▶ _TO DO_
The word to look for is "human". Report every line of the entries below that has it.

▶ _RAW DATA_
=== Begin Enclosure ===

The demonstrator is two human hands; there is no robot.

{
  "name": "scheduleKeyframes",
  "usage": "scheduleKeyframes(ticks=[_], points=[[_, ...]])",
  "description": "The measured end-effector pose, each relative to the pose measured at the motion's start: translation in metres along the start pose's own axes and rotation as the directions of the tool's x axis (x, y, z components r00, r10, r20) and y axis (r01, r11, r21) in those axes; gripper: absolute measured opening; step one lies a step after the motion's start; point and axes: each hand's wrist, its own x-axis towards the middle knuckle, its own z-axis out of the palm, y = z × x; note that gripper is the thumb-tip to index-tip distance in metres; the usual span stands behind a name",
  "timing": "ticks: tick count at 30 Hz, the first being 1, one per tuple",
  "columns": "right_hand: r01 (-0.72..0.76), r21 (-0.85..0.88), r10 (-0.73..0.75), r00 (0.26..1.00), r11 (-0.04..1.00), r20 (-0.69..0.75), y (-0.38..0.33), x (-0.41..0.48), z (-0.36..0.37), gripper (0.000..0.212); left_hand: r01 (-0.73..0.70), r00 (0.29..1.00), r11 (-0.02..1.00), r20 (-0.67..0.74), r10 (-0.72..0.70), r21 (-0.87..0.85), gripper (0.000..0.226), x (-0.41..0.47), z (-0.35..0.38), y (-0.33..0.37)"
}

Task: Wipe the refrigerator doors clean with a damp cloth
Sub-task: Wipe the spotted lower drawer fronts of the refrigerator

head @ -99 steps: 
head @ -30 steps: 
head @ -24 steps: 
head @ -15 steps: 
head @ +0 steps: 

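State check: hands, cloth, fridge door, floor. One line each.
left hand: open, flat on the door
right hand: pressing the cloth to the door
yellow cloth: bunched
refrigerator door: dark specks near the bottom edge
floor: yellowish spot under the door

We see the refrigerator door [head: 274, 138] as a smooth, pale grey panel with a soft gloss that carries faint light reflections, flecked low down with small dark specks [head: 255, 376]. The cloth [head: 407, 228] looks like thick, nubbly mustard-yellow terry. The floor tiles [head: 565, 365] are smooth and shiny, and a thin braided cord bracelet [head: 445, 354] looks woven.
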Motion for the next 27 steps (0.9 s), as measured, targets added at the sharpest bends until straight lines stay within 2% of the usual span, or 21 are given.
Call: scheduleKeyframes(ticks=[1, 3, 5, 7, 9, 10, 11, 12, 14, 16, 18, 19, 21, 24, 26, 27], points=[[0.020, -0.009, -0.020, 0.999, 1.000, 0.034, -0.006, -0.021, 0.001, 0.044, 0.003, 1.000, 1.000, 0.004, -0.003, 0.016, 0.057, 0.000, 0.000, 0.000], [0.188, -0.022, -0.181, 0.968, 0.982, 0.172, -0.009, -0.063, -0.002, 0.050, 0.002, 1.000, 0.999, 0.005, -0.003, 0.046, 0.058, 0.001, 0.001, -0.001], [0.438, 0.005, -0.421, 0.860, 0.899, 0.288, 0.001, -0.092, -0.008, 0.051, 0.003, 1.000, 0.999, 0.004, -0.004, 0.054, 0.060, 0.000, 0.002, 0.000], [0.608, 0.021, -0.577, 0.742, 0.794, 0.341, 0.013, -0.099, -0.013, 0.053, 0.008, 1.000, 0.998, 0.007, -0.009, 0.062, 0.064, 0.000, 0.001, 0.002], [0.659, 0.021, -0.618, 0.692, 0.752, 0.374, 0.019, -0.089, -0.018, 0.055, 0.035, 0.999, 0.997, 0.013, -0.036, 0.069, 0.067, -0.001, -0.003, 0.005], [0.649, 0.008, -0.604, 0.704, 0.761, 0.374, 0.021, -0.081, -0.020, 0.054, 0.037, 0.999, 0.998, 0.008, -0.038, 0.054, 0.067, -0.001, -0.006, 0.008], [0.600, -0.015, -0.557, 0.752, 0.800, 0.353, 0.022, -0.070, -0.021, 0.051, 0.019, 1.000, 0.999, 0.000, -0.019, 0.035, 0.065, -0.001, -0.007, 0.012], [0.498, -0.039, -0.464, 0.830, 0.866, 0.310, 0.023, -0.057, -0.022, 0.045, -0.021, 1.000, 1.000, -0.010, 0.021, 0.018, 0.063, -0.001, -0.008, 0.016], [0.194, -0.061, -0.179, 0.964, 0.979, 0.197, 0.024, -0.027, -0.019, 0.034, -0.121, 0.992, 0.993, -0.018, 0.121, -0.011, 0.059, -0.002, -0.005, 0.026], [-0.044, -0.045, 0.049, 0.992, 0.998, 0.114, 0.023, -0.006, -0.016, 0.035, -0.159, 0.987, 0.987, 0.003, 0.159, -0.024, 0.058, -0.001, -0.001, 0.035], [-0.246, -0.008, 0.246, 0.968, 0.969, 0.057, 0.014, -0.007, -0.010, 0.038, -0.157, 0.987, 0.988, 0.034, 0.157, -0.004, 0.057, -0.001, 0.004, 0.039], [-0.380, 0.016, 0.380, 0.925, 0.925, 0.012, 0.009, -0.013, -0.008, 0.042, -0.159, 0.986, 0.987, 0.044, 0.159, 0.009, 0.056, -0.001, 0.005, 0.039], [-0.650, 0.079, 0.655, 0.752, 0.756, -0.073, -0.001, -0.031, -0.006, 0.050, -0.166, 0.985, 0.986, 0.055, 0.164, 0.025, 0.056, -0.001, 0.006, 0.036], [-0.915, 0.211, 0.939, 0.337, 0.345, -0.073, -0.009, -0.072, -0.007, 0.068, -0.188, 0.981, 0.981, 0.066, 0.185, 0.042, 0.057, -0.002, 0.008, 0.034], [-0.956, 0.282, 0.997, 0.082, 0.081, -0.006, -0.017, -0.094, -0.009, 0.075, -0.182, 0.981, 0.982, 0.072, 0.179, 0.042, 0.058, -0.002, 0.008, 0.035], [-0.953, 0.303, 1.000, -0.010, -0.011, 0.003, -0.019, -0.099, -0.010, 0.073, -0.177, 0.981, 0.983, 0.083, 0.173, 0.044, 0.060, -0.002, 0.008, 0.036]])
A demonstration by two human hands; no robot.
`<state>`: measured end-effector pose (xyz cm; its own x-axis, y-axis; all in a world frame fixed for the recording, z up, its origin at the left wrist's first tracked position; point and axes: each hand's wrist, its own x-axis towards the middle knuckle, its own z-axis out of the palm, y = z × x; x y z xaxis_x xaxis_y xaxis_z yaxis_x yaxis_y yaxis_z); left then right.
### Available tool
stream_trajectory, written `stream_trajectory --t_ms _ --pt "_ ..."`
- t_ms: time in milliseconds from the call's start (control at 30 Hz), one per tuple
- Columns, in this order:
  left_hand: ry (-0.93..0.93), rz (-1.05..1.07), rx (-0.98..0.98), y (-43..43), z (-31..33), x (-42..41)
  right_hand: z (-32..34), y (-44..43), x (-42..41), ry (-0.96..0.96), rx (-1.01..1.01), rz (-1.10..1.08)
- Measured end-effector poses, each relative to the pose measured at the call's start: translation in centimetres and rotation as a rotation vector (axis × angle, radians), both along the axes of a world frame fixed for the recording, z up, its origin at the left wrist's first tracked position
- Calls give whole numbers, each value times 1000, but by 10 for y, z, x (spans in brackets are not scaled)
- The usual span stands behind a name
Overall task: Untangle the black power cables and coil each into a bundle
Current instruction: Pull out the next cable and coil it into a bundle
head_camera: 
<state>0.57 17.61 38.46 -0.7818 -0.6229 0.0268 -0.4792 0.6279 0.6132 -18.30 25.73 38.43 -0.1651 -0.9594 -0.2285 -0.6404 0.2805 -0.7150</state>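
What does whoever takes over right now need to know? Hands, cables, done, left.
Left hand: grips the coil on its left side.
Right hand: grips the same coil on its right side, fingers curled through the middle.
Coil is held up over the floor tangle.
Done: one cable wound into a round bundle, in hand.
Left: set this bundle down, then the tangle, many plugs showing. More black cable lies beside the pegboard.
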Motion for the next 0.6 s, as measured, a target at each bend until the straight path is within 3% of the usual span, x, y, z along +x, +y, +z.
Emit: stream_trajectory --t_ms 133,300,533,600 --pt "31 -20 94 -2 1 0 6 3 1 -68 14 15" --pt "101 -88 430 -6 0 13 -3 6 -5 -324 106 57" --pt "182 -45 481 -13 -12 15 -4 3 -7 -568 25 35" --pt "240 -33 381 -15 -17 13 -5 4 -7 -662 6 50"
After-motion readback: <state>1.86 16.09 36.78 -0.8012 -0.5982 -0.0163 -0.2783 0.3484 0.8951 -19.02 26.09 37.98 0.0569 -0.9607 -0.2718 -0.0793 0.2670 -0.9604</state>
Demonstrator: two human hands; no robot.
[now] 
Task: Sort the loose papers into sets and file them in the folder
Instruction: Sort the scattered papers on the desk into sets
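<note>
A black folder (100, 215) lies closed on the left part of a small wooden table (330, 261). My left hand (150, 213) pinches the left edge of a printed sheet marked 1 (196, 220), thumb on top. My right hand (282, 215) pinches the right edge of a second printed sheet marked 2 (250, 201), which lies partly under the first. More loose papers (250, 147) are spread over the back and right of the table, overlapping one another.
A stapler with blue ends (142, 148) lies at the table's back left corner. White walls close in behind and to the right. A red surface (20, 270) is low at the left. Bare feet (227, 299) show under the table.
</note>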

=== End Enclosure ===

▶ _YOUR RESPONSE_
The demonstrator is two human hands; there is no robot.
A demonstration by two human hands; no robot.
Demonstrator: two human hands; no robot.

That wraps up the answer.